- Supreme Court of the United States

Original jurisdiction Decided June 23, 1947
- Full case name: United States v. California
- Citations: 332 U.S. 19 (more)

Outcome
- California is not the owner of the three-mile marginal belt along its coast, and the Federal Government, rather than the State, has paramount rights in and power over that belt, an incident to which is full dominion over the resources of the soil under that water area, including oil.

Court membership
- Chief Justice Fred M. Vinson Associate Justices Hugo Black · Stanley F. Reed Felix Frankfurter · William O. Douglas Frank Murphy · Robert H. Jackson Wiley B. Rutledge · Harold H. Burton

Case opinion
- Per curiam

= The Tidelands Case =

United States v. California, , was a United States Supreme Court case in which the court held that California is not the owner of the three-mile marginal belt along its coast, and the Federal Government, rather than the State, has paramount rights in and power over that belt, an incident to which is full dominion over the resources of the soil under that water area, including oil.

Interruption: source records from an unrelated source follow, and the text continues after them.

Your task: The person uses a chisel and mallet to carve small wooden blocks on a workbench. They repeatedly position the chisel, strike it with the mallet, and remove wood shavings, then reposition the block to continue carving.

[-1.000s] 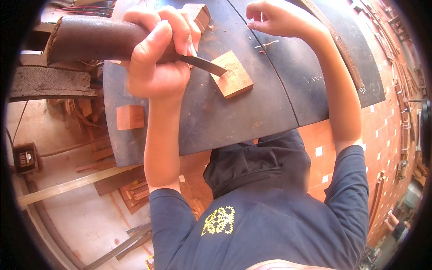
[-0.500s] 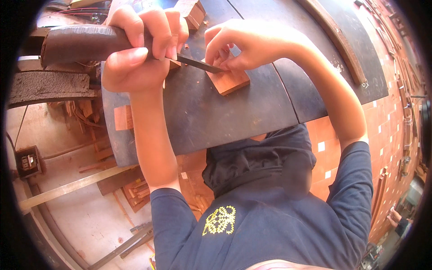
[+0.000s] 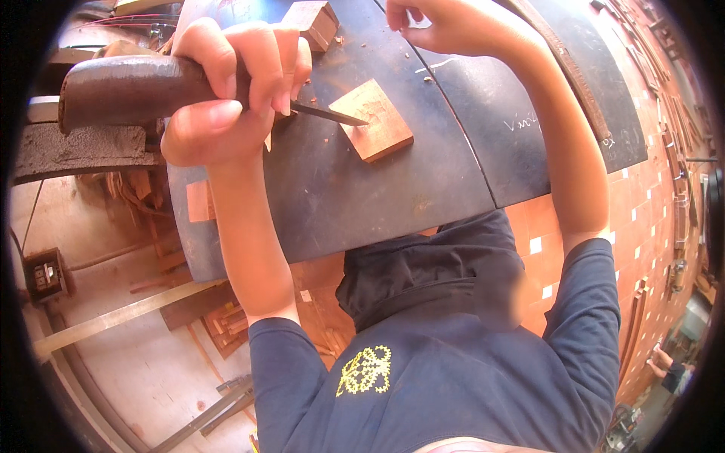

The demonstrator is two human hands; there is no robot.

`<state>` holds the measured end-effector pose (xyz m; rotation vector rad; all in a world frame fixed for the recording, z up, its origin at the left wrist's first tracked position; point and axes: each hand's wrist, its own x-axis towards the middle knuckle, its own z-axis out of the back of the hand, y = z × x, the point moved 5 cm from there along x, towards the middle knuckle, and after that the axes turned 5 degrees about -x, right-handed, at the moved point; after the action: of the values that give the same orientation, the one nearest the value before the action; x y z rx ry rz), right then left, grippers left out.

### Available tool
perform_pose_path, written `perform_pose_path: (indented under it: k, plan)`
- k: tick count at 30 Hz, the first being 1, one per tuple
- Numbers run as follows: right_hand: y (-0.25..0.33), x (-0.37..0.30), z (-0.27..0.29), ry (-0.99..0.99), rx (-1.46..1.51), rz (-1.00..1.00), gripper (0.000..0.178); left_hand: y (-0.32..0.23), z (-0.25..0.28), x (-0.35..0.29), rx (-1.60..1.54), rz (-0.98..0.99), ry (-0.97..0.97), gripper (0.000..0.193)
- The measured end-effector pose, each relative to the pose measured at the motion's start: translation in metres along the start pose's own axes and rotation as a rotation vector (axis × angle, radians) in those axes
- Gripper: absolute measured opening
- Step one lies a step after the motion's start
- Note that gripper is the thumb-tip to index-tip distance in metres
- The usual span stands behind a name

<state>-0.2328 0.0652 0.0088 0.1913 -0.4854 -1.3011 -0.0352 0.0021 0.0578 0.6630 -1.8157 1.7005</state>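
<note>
My left hand [image 3: 238, 94] is closed around the thick, dark brown handle of a chisel [image 3: 124, 92]. Its narrow dark blade reaches right, with the tip over or touching the top face of a small reddish-brown wooden block [image 3: 389, 128]. A rough, pale cut area shows on that face by the tip. The block lies flat on the dark tabletop [image 3: 355, 204] with no hand holding it. Up at the top edge, my right hand [image 3: 445, 29] is apart from the block, its fingers loosely curled with a gap to the thumb. Part of this hand is cut off by the frame.
Another wooden block [image 3: 311, 26] stands farther back, with small chips around it. A wood offcut [image 3: 200, 201] lies by my left forearm. A long wooden strip [image 3: 574, 83] runs along the table's right side, and a seam crosses the top. Another person [image 3: 664, 370] is partly visible far right.
My right hand has left the block and moved up and right, uncovering the block's top face. The chisel stays in my left hand, its tip still at the block.
</note>
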Motion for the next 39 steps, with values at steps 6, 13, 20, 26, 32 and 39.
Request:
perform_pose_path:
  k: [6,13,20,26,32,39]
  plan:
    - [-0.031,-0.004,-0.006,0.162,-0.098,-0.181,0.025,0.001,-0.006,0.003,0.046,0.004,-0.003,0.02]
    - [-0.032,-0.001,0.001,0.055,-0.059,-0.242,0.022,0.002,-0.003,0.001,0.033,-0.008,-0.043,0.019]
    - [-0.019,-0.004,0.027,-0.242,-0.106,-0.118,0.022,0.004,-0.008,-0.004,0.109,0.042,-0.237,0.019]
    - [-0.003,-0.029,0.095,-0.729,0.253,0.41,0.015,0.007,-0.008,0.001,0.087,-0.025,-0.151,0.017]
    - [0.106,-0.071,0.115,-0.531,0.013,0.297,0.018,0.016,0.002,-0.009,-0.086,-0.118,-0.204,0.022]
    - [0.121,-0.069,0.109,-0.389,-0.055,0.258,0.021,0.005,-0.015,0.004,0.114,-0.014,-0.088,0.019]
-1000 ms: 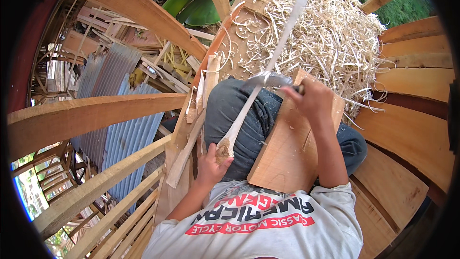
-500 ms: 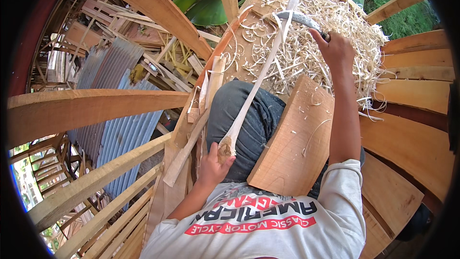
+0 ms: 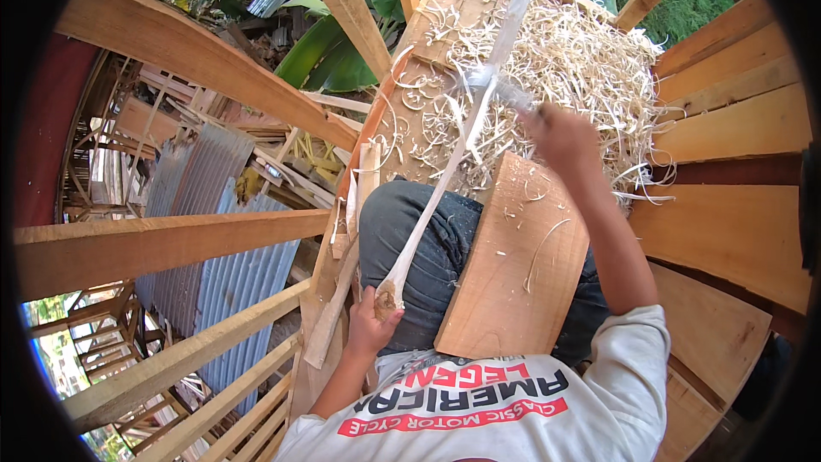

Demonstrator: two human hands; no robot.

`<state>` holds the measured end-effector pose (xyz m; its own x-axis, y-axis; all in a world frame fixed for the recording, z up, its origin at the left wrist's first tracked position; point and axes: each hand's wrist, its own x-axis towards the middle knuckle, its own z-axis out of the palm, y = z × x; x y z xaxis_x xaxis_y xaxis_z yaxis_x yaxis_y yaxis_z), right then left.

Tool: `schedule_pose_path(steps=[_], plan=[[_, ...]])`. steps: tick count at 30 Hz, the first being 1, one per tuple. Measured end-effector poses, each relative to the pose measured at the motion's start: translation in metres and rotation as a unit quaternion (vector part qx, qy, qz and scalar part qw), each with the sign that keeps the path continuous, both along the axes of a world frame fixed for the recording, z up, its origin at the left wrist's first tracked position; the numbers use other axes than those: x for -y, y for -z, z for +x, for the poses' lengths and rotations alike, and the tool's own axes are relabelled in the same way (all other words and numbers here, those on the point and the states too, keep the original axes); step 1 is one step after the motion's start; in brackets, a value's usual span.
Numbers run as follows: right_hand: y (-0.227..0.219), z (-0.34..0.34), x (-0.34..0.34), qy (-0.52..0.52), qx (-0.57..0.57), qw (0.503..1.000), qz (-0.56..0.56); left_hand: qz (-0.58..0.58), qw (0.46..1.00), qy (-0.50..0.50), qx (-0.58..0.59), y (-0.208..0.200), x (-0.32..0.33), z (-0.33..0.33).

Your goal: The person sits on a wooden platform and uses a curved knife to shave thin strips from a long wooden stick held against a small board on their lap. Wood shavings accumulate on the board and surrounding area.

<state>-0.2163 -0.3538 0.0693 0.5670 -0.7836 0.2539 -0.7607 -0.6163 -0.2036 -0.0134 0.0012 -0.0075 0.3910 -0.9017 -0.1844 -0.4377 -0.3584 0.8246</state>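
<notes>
A long pale wooden stick (image 3: 442, 173) runs from my left knee up past the far edge of the platform. My left hand (image 3: 374, 325) grips its thick, brown near end. My right hand (image 3: 564, 141) is closed on the handle of a curved knife (image 3: 510, 92), smeared by motion. The blade lies across the stick's upper middle part, where a thin strip of wood curls off beside it. Across my lap rests a flat, broad wooden board (image 3: 522, 269) with a few shavings on it.
Pale wood shavings (image 3: 590, 51) cover much of the wooden platform (image 3: 428, 26). Wooden slats (image 3: 214, 252) fence the left side, and planks (image 3: 727, 231) stand at the right. Beside my left leg lies a loose piece of wood (image 3: 332, 316). Corrugated sheets (image 3: 239, 282) lie beyond the slats.
The knife in my right hand has come down along the stick toward me, and my right elbow is more bent. My left hand keeps its hold. The whole view has shifted slightly.
</notes>
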Motion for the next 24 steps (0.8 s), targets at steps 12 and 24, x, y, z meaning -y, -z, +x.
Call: schedule_pose_path(steps=[12,24], plan=[[0.025,-0.014,-0.002,0.009,0.110,0.994,0.015,0.043,0.999,0.027,-0.014,0.004,0.003,0.012],[-0.004,-0.039,-0.074,-0.076,0.268,0.833,0.477,0.032,0.984,0.068,-0.164,0.010,0.005,0.039]])
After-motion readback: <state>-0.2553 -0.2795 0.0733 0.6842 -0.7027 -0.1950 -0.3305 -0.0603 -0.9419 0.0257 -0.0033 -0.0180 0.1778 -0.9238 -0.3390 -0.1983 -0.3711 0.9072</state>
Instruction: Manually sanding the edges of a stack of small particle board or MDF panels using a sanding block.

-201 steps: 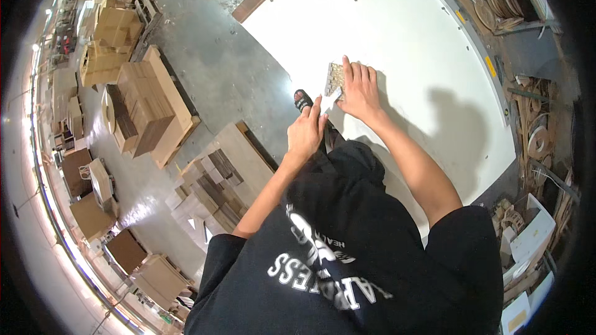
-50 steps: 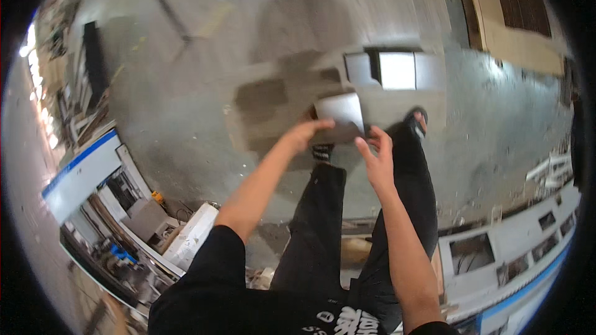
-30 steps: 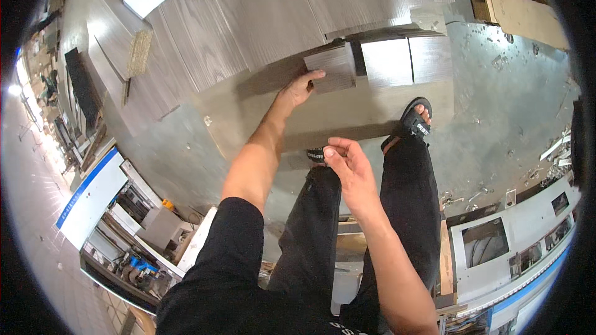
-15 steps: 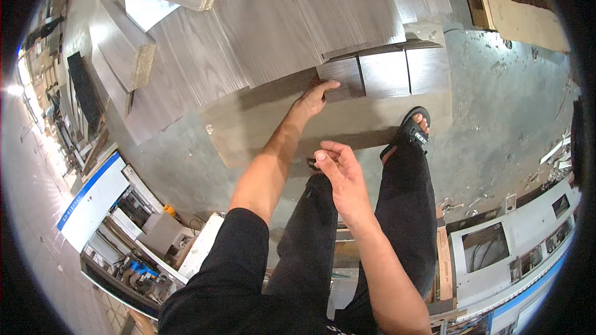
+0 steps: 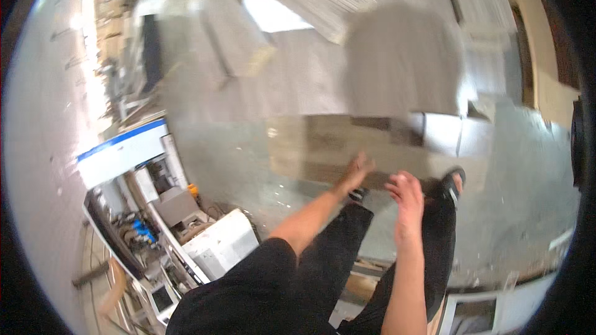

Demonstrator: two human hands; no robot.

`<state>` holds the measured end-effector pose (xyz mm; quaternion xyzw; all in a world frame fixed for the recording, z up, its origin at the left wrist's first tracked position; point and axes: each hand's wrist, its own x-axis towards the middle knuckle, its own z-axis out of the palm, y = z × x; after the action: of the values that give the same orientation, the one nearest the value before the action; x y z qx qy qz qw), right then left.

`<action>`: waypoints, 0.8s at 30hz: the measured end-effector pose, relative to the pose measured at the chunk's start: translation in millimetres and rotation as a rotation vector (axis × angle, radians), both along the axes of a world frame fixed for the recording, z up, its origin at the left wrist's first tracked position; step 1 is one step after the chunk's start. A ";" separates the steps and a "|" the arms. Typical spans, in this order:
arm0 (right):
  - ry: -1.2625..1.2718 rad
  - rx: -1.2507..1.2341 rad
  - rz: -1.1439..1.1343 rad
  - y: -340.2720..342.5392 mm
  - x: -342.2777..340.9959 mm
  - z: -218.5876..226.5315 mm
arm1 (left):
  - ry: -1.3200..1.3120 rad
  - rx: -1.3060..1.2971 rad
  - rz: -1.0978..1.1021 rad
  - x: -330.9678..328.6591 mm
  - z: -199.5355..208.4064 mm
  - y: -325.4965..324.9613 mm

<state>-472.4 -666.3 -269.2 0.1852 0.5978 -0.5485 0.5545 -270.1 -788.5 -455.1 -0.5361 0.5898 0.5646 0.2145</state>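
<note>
My left hand (image 5: 358, 171) hovers above the near edge of a light brown board (image 5: 287, 149) on the floor; motion blurs its fingers, and no object shows in it. To its right, my right hand (image 5: 407, 197) is raised in front of my legs, its fingers loosely bent and apart, holding nothing. Small grey wood-grain pieces (image 5: 441, 133) lie side by side on the board's right part. Beyond them spread large grey wood-grain panels (image 5: 298, 77), overlapping one another.
A white machine with a blue stripe (image 5: 124, 152) stands at left, its inner parts exposed. Another pale machine (image 5: 512, 310) is at lower right. Brown boards (image 5: 541, 43) lean at far right. My sandalled foot (image 5: 456, 185) is beside the light brown board.
My left hand has drawn back from the small grey pieces toward my body. My right hand has stayed raised, fingers loosely bent. The view has swung left, so the panels sit farther right and are blurred.
</note>
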 end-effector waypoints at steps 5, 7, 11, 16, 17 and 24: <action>-0.062 -0.025 -0.163 22.7 -9.9 0.7 | -0.461 0.238 -0.155 144.0 139.9 76.3; -0.063 -0.044 -0.159 39.2 -13.5 7.4 | -0.354 0.188 -0.127 193.2 195.9 96.1; 0.141 -0.030 -0.098 80.6 -19.4 28.1 | -0.366 0.001 0.114 253.3 282.6 90.2; 0.731 -0.059 0.023 181.6 -32.9 92.1 | -0.391 -0.036 0.038 261.3 320.5 38.0; 0.723 0.080 0.046 208.2 -33.4 111.8 | -0.393 -0.115 -0.044 254.2 314.4 26.8; 0.947 0.465 -0.038 373.7 60.8 253.6 | 0.123 -0.035 -0.106 148.0 256.2 -10.9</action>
<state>-411.6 -292.6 -15.6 0.0460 0.8854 -0.4348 0.1577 -122.0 -799.5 -199.0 -0.4719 0.6391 0.5741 0.1980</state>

The case was better known in its time as The Tidelands Case, although this was a misnomer because it did not involve tidelands.

==Opinion of the court==

The Supreme Court issued an opinion on June 23, 1947.

==Later developments==

On October 27, 1947, the Supreme Court entered a final decree addressing the entitlement of the United States and the State of California to lands, minerals, and other natural resources underlying the Pacific Ocean offshore of California. United States v. California, 332 U.S. 804 (1947). On January 31, 1966, the Supreme Court entered a supplemental decree redefining the federal-state boundary pursuant to the Submerged Lands Act. 382 U.S. 448 (1966). Between 1977 and 1981, the Supreme Court issued three additional supplemental decrees further delineating particular portions of the federal-state boundary. 432 U.S. 40 (1977); 439 U.S. 30 (1978); 449 U.S. 408 (1981). The Supreme Court issued another supplemental decree in 2014.